Welcome to another Tech Talk Tuesday! This week, we feature Raymond Hettinger, a core Python developer. I’ve seen a number of Hettinger’s talks, and most of them are quite good. Hettinger has good technical knowledge, and he’s also quite humorous, in a dry, clever, quirky way.
I decided to cover this particular talk because Hettinger talks about how our cognition concretely plays a role in how we code. This is one of the most under-represented topics in software, but it’s an important one. Writing software is a mental exercise. So knowing the limitations of our cognition, and having solid strategies during this mental exercise is imperative.
Additionally, I like the talk because it talks about generic problem solving and coding strategies that are useful in any language, and even applicable outside of software development.
For the zealots, here’s the talk:
Summary:
Hettinger claims up front that certain strategies are imperative while programming. He also goes over each in depth, with examples. Unfortunately he only gets to talk about the bolded items before he runs out of time:
- Chunking and Aliasing
- Solve related, simpler problems
- Incremental Development
- Build classes independently and let inheritance discover itself
- Repeat tasks manually till patterns emerge, then move to a function
- Consider OOP as a graph traversal problem (won’t cover this since it felt rushed)

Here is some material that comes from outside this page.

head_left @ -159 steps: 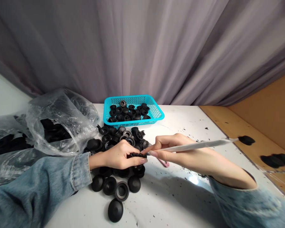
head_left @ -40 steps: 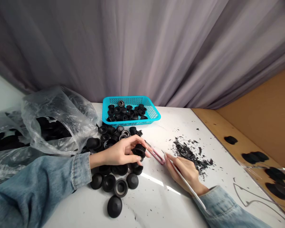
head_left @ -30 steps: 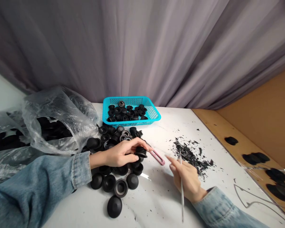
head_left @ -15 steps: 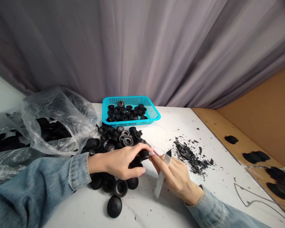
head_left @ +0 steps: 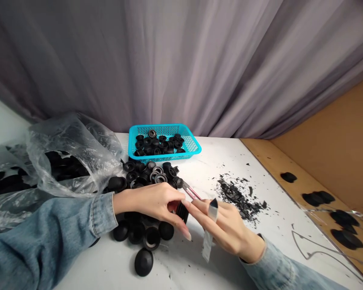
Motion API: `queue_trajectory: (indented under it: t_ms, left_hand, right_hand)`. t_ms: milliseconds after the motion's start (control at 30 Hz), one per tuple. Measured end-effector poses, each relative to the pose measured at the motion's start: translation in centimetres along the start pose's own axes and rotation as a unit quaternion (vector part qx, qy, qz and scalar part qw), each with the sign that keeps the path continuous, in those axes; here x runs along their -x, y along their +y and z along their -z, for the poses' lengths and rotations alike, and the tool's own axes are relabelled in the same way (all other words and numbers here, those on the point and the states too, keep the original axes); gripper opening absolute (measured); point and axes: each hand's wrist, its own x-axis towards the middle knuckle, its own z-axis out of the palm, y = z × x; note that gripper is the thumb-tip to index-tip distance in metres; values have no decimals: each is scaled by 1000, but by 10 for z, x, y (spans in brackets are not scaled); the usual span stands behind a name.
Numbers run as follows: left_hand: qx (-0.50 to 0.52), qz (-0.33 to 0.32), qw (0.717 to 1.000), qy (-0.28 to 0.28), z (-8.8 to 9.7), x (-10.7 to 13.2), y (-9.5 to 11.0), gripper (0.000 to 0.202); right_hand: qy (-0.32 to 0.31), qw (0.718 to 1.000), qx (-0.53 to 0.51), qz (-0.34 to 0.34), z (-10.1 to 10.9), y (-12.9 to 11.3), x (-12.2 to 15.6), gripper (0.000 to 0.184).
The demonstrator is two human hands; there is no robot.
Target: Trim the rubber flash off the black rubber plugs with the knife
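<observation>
My left hand [head_left: 157, 203] is closed around a black ribbed rubber plug [head_left: 182, 211], pinched between thumb and fingers. The fingertips of my right hand [head_left: 226, 229] reach the plug's right side. Through the right fingers runs a flat grey blade-like strip [head_left: 207, 245] with a dark pointed upper end. A slim pink and silver tool [head_left: 190, 190] shows just beyond the right fingers; whether they touch it I cannot tell. Around and below my left hand lies a pile of black rubber plugs [head_left: 136, 233], and one plug [head_left: 143, 262] sits apart near the front.
A blue perforated basket [head_left: 196, 149] with several black plugs stands at the back. At left, a clear plastic bag [head_left: 75, 133] holds more black pieces. Black shavings [head_left: 238, 197] are heaped at right. Black caps [head_left: 346, 238] and a wire [head_left: 307, 257] lie farther right.
The plug in my left hand has turned more upright, and my left thumb has moved slightly right. The right hand has shifted a little right and down, showing more of the pink tool.
</observation>
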Motion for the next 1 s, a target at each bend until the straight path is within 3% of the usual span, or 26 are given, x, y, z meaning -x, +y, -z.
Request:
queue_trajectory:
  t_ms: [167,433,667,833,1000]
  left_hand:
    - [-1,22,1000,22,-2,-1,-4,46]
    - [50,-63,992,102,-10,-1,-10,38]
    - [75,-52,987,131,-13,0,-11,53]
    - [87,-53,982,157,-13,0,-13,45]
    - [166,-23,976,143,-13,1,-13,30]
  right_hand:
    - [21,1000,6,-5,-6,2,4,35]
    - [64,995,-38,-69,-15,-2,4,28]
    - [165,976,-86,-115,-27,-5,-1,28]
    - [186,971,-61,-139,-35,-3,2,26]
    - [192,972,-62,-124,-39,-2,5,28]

- Separate ETL from analysis. Separate analysis from presentation.
- Verify type, verify size, view subset of data, and test a subset
- Humans should never gaze upon unsorted data
- Sets and dict groupings are primary tools for data analysis
Let’s see what Hettinger has to say on these matters by going through his strategies and examples, and I’ll share some quick thoughts of my own on the matter.
Chunking and Aliasing:
Hettinger starts talking about some of the limitations of our brains, including Miller’s Law, or sometimes known as the “Seven Plus or Minus Two” rule. It turns out that our brains can really only remember 7 +/- 2 items in our short term memory. It is simply a fundamental limitation of our minds, backed by hoards of empirical evidence. Fortunately, psychologists have already taught us how to solve this problem, and it’s called chunking. Chunking is where we group information into “chunks” and try to remember those chunks instead of each individual element of a collection. Phone numbers are a common example of where we do some natural “chunking”. Aliasing, on the other hand, is a somewhat more intuitive term, and it’s where we reference a piece of information we’ve already learned.
Hettinger starts describing how the random
module can output a (0,1) uniform range with random()
, and that we can stretch that range by multiplying, and shift it with addition. However, the statement 50 + random() * 200
(i.e. range is now 50-250) is much harder on your cognition than a statement like uniform(50, 250)
, even though they output the same thing. This is a form of chunking, where we group a set of items to be one item (in this case, it’s just less symbols for your mind to think about, and it’s just a nice abstraction). It might not seem like a lot, but having to figure out complex lines of code really wears down your endurance throughout the day.
Hettinger also shows how aliasing is useful, by showing the randrange
function in random
. For us Python programmers, we already know what range
does. For the non-Python folks, range
generates integers given parameters start
, stop
, and step
. For example, list(range(10, 20, 2))
outputs [10, 12, 14, 16, 18]
. randrange
aliases the concept of range
, and gives us a random value from the output of range
.
In Python, it’s easy to get carried away with one liners, especially complicated and/or nested list comprehensions. Sometimes I find it helpful to just rename a complicated one liner into a function to describe what it actually does to help less cognitive load of my future self and other readers of my code.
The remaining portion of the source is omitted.